Objective: To determine the clinical implications of the development of a perivalvular abscess in the course of an infective endocarditis and evaluate the utility of two-dimensional echocardiography in the diagnosis of this complication.
Design: Retrospective clinical review. Investigator-blinded comparative echographic case-control study.
Setting: Tertiary referral center.
Patients: Forty patients with infective endocarditis and a histologically proved diagnosis of perivalvular abscess.
Intervention: Two-dimensional echocardiograms corresponding to 36 of these 40 patients were blindly compared with two-dimensional echocardiograms of 20 randomly chosen patients with infective endocarditis in whom myocardial abscesses had not been demonstrated during surgery.

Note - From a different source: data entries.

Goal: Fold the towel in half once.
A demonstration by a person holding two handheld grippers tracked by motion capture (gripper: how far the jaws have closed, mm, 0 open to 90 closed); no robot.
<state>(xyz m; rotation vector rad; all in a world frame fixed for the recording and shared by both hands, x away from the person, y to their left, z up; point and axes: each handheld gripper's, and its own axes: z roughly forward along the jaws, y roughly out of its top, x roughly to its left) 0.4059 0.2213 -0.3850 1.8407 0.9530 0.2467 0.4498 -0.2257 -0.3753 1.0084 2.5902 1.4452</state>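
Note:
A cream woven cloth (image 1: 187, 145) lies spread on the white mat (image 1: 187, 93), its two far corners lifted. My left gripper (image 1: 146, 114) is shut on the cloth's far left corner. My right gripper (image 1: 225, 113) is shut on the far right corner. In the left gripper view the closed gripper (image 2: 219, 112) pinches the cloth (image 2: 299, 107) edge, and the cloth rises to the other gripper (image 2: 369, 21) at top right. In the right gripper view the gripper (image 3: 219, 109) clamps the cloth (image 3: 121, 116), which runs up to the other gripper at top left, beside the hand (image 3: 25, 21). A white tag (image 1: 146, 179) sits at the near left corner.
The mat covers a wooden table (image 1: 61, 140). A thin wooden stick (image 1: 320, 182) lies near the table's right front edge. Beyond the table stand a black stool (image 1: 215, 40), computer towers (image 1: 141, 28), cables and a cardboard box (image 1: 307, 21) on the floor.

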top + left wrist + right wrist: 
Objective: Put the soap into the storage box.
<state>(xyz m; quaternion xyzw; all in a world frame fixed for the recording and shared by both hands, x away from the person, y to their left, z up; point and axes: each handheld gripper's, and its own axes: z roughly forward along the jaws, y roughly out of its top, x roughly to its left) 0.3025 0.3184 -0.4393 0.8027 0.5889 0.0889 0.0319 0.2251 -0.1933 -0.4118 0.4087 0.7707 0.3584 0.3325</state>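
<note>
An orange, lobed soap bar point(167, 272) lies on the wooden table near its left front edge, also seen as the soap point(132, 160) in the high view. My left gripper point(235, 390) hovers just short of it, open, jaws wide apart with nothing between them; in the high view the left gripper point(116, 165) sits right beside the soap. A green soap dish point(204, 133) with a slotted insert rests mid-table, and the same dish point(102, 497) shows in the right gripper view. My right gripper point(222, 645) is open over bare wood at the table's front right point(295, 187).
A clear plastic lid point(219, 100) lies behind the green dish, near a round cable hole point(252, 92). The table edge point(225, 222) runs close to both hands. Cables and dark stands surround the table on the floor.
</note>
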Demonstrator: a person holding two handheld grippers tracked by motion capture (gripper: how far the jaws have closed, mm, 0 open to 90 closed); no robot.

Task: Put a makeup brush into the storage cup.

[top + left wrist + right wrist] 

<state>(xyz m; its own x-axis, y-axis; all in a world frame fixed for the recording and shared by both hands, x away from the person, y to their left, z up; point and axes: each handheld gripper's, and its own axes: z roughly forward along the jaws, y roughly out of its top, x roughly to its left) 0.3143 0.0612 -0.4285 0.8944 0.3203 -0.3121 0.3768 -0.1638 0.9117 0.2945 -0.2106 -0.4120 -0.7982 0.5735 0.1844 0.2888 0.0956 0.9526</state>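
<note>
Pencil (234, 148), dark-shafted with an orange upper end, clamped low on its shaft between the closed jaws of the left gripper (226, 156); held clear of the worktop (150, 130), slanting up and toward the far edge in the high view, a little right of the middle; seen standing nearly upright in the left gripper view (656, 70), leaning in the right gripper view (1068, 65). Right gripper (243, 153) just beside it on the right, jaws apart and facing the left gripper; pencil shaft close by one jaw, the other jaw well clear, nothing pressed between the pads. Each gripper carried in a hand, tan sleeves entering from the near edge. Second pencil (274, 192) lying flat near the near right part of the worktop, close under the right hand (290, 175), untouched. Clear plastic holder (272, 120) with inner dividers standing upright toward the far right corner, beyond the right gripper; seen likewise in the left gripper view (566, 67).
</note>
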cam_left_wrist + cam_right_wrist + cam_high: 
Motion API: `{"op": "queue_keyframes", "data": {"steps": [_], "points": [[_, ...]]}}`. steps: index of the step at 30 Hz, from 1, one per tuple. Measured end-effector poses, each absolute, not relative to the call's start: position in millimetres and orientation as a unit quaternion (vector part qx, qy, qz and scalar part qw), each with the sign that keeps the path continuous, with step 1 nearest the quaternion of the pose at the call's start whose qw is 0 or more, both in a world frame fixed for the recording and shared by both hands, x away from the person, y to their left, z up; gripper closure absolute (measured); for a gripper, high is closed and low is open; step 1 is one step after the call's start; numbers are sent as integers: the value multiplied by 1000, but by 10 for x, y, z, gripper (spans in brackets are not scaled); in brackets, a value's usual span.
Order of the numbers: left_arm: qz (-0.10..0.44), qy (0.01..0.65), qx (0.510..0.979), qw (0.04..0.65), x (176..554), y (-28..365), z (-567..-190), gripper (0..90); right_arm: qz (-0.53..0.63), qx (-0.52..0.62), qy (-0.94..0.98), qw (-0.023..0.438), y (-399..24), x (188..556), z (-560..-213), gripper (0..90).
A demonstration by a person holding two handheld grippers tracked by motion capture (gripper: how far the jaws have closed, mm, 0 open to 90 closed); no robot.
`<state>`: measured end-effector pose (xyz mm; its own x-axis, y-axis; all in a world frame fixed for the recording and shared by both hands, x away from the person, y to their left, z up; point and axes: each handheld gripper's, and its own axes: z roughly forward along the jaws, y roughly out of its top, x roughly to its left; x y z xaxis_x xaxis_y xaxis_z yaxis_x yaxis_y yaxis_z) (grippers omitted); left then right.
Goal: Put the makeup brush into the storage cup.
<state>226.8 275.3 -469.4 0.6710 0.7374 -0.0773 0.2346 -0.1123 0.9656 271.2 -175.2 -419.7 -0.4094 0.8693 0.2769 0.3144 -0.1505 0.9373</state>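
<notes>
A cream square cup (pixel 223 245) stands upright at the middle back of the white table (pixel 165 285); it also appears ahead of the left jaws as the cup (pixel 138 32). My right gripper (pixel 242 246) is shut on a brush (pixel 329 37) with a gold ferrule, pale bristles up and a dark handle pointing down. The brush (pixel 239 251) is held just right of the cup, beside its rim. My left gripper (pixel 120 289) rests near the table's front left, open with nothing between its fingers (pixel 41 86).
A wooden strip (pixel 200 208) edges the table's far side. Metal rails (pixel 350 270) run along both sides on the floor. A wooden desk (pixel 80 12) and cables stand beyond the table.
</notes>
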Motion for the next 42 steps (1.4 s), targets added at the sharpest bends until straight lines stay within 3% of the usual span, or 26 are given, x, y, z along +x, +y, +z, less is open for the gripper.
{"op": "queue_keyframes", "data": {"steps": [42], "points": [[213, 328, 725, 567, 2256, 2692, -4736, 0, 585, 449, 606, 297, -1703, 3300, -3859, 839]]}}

Measurements and main results: During surgery or at autopsy, 40 patients had a total of 41 definite perivalvular abscesses. Native valve endocarditis was present in 27 patients, and prosthetic valve endocarditis was present in 13 patients. Abscesses were more frequent in aortic-valve endocarditis (57.5 percent) than in infections of other valves, and the infecting organism was more often Staphylococcus (42.5 percent of cases). The hospital mortality rate was 90 percent in the 10 patients who did not receive surgical treatment, as compared with 26.6 percent in the 30 operated-on patient (p < 0.001). Sensitivity and specificity for the detection of abscesses associated with endocarditis were 80.5 percent and 85 percent, respectively, for transthoracic two-dimensional echocardiography.
Conclusions: Our data indicate that transthoracic echocardiography remains an accurate method for the diagnosis of abscesses associated with endocarditis, even in the presence of a prosthetic valve, and it could help to indicate early surgery in these patients.